Kecuali Fu Hengxin, semua orang langsung berlutut menghadap ke arah meja hakim di atas.
He Xiangbei menceritakan secara mendetail tentang penculikan adiknya, lalu menunjuk ke arah beberapa orang yang diikat erat tersebut.
"Yang Mulia, mereka adalah orang-orang yang telah menculik adik hamba."
Su Yunwan dan He Xiuxiu bersujud kepada Gu Yuanzhi, "Mohon Yang Mulia menegakkan keadilan bagi kami."
Dengan kesaksian He Xiuxiu di tempat yang menunjuk langsung kedua orang yang menculiknya, ditambah dengan kesaksian pasangan suami istri He Xiangbei yang melihat sendiri Zhang Zhanwang meminta uang seratus tael perak kepada Wang San.
Kasus ini tidak memiliki keraguan sedikit pun. Kejahatan perdagangan manusia yang dilakukan oleh Zhang Zhanwang terbukti nyata.
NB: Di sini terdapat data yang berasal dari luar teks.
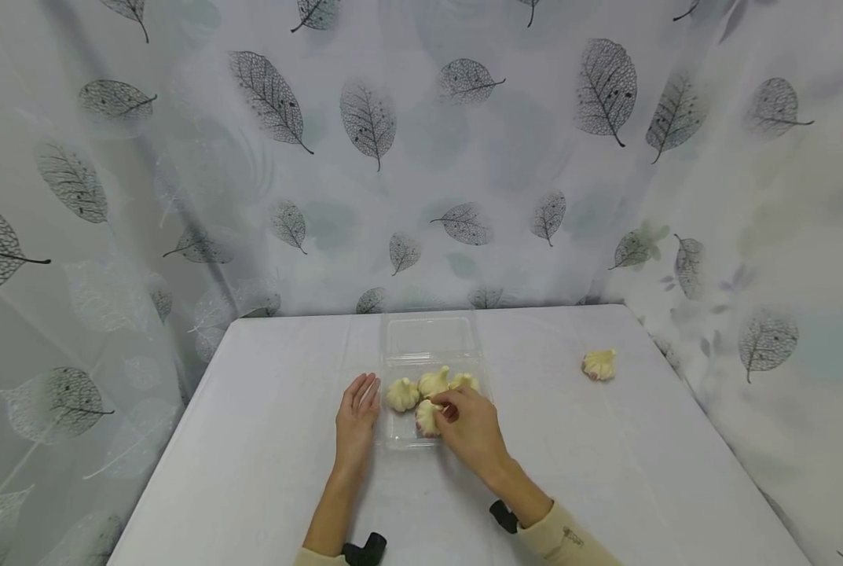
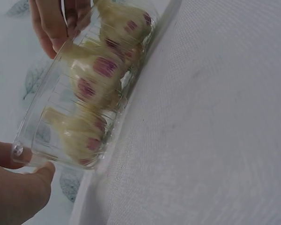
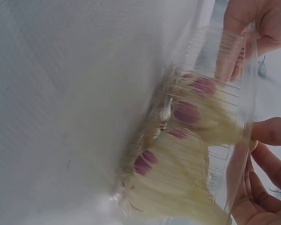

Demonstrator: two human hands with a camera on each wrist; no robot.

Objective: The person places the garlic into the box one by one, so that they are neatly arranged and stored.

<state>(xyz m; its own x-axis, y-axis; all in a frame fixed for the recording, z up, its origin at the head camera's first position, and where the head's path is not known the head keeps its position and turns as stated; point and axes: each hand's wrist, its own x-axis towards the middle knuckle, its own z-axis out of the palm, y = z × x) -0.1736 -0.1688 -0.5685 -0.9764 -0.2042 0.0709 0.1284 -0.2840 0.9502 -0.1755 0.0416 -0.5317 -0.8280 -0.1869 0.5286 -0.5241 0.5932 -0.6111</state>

Dia dijatuhi hukuman tiga puluh pukulan papan besar di pengadilan dan hukuman penjara selama lima tahun.
Wang San yang terlibat dalam perdagangan manusia dijatuhi hukuman dua puluh pukulan papan besar dan hukuman penjara selama tiga tahun.
Sedangkan untuk kedua orang yang menculik, mereka adalah teman-teman berandalan Zhang Zhanwang di kota.
Zhang Zhanwang telah berjanji kepada mereka bahwa setelah urusan selesai, dia akan memberi mereka masing-masing sepuluh tael perak sebagai imbalan. Mereka pun dijatuhi hukuman yang sama dengan Zhang Zhanwang.
Melihat orang-orang yang mencelakainya mendapatkan hukuman yang setimpal, He Xiuxiu kembali meneteskan air mata.
Dia memeluk erat Su Yunwan dengan perasaan yang sangat sedih, "Kakak ipar, aku hampir saja tidak bisa bertemu kalian lagi... hiks hiks..."
Saat dikirim ke kamar itu, Wang San sudah bersiap untuk melecehkannya.
Jika dia tidak bersikeras untuk mati demi mempertahankan kehormatannya, dia mungkin sudah kehilangan kesuciannya sejak lama.
Kemudian setelah dia menggigit Wang San, pria itu menjadi marah dan langsung memukulnya hingga pingsan. Bagaimana kakak besar dan kakak iparnya bisa menemukannya, dia baru mengetahuinya di ruang sidang ini.